Indeed, when organizations seek to connect over a billion individuals to life-enhancing and often fundamental products and services, they stand to gain from best practices across industries and geographies. By measuring efficiencies, they stand to track their success not just by their passion but through real measures of impact. Consider challenges such as educating millions of children in rural India. If there's one thing I've learnt, it is that the unique challenge of creating for-profit models that add value at scale drives us to innovate, rethink paradigms and create meaningful collaborations in ways that grants alone cannot achieve.
I tend to agree with Edwards that non-profits that earn income through the market face pressures to weed out clients who are more expensive to reach. However, as TIME magazine notes, that need not be a bad thing.
Segmenting the industry, though, might not be so bad if it allows more of the poor to get access to credit. Let multinational corporations take the top microfinance institutions to the next level, and leave the bottom of the pyramid to development groups and regional banks.
When this website tracks models aimed at the NextBillion as distinct from the bottom billion, it could come from a pragmatic realization of how a new pool of stakeholders can be motivated to make their biggest impact.
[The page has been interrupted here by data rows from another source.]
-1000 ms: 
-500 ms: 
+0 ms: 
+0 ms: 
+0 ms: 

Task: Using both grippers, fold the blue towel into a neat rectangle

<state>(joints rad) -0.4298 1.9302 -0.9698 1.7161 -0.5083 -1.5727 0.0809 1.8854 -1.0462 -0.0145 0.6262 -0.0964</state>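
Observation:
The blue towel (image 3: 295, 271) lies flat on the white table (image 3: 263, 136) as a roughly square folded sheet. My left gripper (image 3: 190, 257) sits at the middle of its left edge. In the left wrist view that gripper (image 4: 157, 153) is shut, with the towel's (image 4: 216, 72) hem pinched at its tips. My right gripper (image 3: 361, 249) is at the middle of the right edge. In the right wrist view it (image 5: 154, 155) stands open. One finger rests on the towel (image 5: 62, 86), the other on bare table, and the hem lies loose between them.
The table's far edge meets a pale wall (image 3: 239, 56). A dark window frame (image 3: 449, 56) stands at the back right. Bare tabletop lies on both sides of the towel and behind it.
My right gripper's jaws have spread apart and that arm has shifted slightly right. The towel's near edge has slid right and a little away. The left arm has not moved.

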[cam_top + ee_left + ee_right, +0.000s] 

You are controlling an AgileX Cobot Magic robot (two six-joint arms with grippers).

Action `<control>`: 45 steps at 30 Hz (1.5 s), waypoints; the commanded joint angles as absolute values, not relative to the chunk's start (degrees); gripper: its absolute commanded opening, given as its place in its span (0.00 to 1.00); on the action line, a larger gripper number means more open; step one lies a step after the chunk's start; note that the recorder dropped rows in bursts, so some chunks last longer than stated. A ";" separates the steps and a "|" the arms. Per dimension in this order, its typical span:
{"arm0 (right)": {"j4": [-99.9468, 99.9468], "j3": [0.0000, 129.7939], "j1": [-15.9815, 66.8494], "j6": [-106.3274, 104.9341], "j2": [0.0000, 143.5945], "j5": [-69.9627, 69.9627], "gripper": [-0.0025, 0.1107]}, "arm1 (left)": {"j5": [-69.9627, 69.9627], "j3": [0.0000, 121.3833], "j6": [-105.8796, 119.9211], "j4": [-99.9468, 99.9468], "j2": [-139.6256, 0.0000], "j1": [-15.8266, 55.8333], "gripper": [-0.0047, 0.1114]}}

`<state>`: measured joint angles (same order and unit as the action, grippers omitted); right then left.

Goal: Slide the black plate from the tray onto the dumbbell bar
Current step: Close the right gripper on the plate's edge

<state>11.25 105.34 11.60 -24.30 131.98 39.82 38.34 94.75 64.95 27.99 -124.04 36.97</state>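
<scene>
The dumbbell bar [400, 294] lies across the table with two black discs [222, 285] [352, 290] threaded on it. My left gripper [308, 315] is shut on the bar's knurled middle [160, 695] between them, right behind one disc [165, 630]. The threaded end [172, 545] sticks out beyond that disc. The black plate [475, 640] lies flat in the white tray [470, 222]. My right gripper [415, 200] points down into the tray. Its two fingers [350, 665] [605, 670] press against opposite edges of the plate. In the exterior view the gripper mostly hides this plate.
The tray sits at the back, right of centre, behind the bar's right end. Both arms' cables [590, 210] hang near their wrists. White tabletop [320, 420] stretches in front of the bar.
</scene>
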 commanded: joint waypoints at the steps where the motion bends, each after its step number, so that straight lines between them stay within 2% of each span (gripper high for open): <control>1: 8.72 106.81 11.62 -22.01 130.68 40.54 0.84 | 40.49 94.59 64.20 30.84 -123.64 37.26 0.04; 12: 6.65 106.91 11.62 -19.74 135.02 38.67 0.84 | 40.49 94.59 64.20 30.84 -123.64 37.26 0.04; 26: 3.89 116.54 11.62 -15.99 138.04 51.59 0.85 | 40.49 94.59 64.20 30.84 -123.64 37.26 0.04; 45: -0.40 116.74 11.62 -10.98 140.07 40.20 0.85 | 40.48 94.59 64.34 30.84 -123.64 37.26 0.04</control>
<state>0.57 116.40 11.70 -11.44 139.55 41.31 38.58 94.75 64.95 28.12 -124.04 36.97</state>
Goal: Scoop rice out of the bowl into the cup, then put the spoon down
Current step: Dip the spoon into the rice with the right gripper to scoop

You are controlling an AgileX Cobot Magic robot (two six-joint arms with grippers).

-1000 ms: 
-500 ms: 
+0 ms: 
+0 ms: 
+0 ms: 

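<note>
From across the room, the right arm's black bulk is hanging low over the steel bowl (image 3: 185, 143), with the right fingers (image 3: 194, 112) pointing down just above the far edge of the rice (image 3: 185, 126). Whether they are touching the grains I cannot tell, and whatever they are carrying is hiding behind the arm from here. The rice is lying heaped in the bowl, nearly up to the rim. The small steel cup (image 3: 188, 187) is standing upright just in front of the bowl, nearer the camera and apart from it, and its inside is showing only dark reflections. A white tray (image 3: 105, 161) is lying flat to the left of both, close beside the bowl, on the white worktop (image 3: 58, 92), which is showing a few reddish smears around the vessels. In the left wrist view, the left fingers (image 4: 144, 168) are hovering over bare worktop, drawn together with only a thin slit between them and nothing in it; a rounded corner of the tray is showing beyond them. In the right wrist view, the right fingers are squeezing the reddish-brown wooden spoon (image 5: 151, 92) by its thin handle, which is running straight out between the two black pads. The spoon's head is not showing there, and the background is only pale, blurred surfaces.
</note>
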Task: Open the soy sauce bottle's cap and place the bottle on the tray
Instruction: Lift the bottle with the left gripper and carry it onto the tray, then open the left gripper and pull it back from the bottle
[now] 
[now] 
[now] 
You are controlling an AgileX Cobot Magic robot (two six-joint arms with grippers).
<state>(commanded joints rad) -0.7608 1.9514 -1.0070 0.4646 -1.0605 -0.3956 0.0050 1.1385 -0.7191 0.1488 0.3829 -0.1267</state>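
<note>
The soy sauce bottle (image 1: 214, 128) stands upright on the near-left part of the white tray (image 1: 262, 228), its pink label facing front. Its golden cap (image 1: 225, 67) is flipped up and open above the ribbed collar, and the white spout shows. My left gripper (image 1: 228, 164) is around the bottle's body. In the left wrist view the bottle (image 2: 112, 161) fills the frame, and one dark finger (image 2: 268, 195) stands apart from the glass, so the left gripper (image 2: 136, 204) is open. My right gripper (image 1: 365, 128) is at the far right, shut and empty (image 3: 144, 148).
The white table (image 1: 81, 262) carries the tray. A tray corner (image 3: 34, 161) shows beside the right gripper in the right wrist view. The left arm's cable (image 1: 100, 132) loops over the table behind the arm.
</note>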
Edwards' article also takes a surprisingly one-piece view on development: clearly some challenges such as connectivity or access to finance might be better suited for business solutions, while others such as disability might not.
Philanthrocapitalism can work side-by-side with traditional philanthropy without necessarily replacing it. For the Bill Gates' of the world bringing wealth created in business to development, philanthrocapitalism is a familiar approach to solving problems, and this will drive new capital. Even for-profit businesses recognize the value of deep insights that a non-profit might have to offer. For Edwards, and other champions of collaboration, this could present a big opportunity.
As for the group I see in Hyderabad, many of them chose to work in development over many lucrative opportunities. These choices cannot be explained by traditional ideas of market-driven or "business thinking". Perhaps, they - and many readers of NextBillion - are attracted to development by a new, shared vision of a sector that is better placed to address development challenges at scale.